EXERCISE INSTRUCTIONS: Search the material below for the word "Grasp". Copy every line where it is found.
━━ DATA ━━
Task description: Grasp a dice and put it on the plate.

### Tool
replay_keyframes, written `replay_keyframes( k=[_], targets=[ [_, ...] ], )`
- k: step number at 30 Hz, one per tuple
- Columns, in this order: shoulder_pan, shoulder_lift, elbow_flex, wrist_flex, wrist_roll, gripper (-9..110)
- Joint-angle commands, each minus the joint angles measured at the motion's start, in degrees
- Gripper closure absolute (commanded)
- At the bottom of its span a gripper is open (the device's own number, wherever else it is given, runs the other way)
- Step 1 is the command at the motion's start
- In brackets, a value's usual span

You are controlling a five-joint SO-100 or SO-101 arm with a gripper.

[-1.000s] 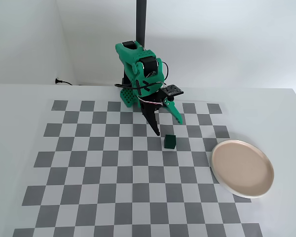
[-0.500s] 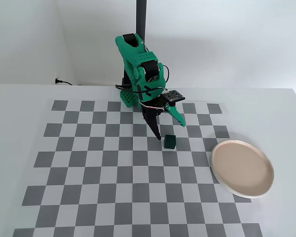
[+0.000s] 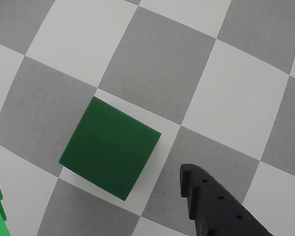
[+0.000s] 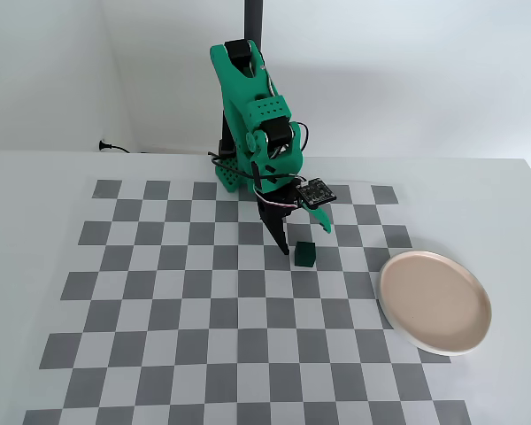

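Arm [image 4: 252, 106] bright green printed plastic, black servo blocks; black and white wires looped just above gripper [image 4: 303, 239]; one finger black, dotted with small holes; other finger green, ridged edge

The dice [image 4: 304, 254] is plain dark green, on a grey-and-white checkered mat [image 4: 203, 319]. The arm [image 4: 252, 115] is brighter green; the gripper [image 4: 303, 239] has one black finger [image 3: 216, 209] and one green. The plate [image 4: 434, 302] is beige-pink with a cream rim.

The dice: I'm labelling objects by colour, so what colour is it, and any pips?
Plain dark green, no pips visible on the dice; clearest in the wrist view.
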Motion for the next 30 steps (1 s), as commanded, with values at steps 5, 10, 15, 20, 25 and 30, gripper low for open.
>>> replay_keyframes(
  k=[5, 10, 15, 20, 25, 30],
  targets=[
    [-0.79, -8.88, -7.65, -3.96, 0.62, 68],
    [-0.7, -16.7, -9.4, -7.73, 1.05, 68],
    [-0.79, -22.41, -9.76, -10.9, 0.97, 68],
    [-0.62, -28.83, -10.37, -14.06, 0.7, 68],
    [-0.35, -34.1, -11.69, -16.52, 0.7, 68],
    [-0.44, -36.39, -11.69, -17.4, 0.44, 68]
  ],
)
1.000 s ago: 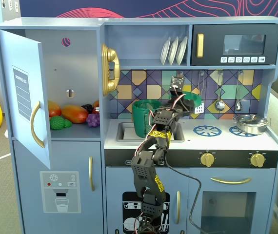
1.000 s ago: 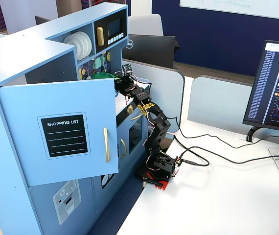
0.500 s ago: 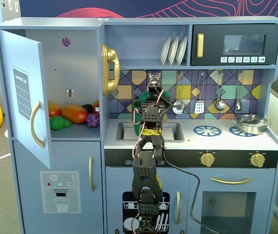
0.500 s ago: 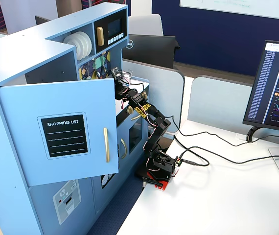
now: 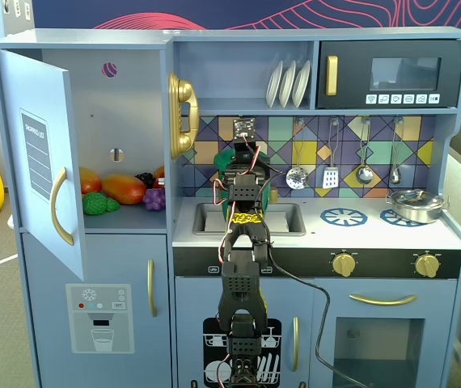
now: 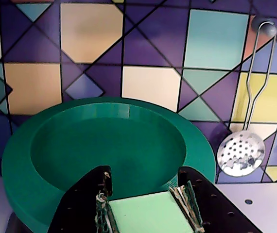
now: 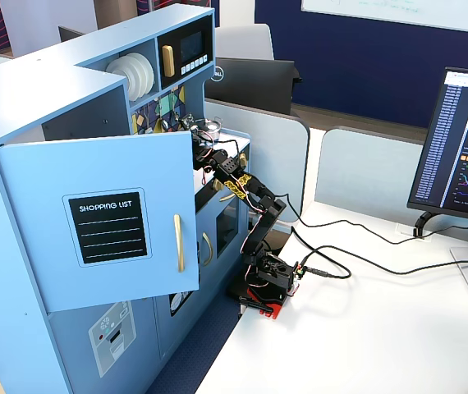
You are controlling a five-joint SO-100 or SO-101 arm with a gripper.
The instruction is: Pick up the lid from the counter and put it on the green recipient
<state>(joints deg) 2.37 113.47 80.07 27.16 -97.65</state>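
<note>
My gripper (image 6: 143, 174) is shut on the light-green tab (image 6: 146, 213) of the lid (image 6: 56, 170), a round dark-green disc with a sunken middle. I hold the lid in the air, tilted, in front of the tiled backsplash. In a fixed view the gripper (image 5: 232, 164) is above the sink, and a green edge of the lid (image 5: 222, 159) shows left of the arm. The green pot is hidden behind the arm there and does not show in the wrist view. In a fixed view from the side the gripper (image 7: 198, 138) is inside the kitchen's counter niche.
A sink (image 5: 283, 218) lies below the gripper. A silver metal pot (image 5: 415, 204) stands on the right burner. Utensils hang on the backsplash, among them a slotted spoon (image 6: 240, 153). The fridge door (image 5: 40, 153) stands open at the left. A shelf (image 5: 238, 105) is above.
</note>
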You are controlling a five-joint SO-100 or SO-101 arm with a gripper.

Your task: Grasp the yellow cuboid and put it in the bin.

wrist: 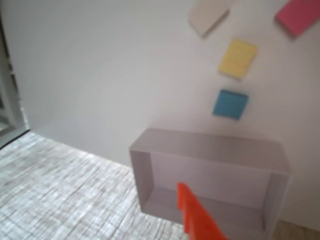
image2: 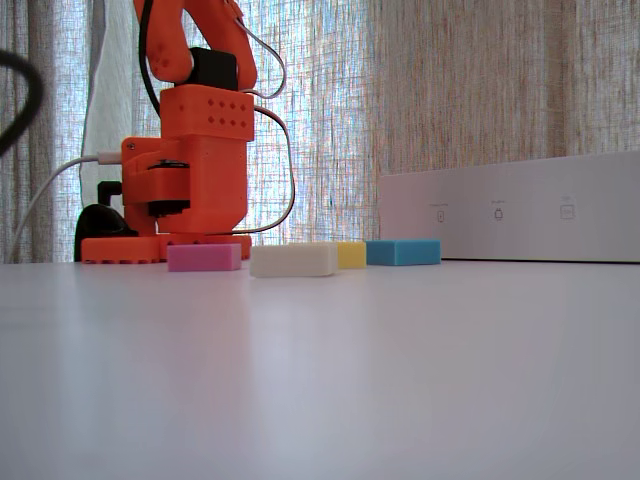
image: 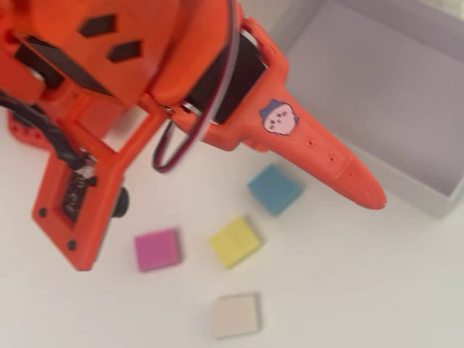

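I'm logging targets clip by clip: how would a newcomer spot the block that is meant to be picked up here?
In the overhead view, find the big white-walled bin at upper right; four small flat blocks lie on the white table below it. The yellow block sits mid-cluster, between the blue block, pink block and cream block, the only bright yellow one.

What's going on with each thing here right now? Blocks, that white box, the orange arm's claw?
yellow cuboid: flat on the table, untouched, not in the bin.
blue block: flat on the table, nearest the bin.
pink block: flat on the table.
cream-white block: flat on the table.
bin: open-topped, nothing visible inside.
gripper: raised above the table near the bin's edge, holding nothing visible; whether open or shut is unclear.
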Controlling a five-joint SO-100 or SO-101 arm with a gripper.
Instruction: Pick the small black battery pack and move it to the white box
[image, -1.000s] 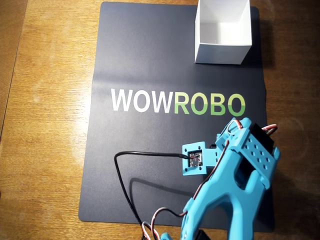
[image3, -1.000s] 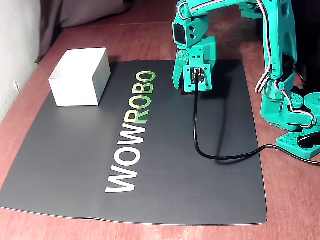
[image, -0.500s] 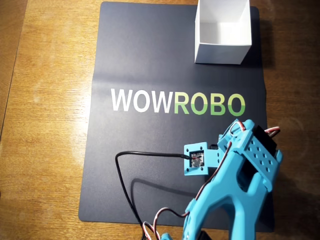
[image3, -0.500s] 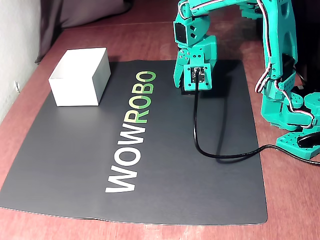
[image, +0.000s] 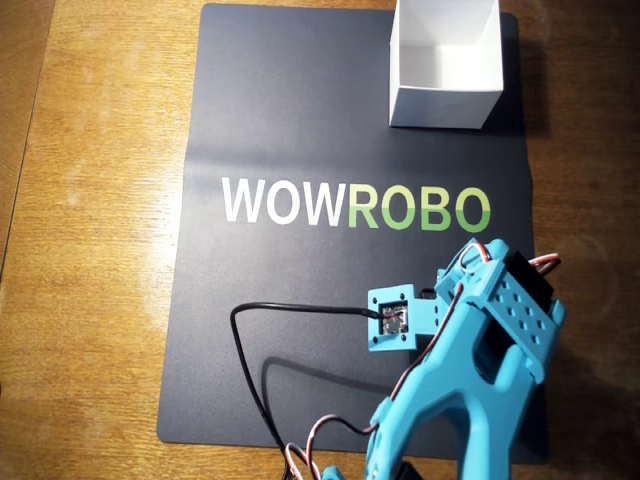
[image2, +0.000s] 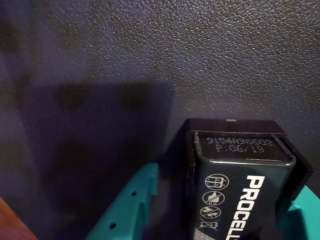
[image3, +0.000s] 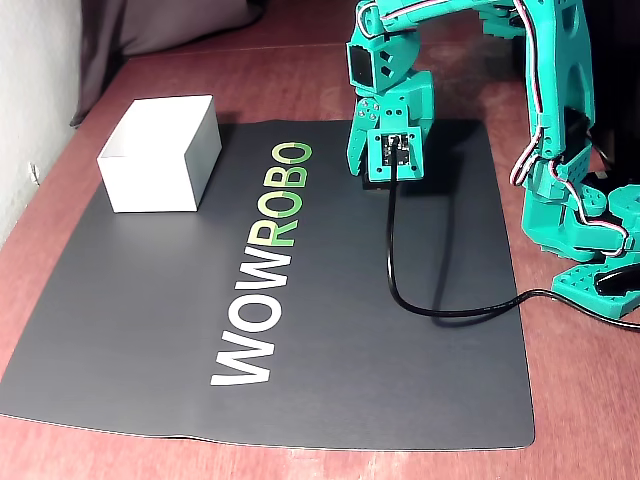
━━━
ANSWER SECTION:
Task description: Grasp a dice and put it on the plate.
Your task: Grasp the yellow cuboid and put it in the bin.

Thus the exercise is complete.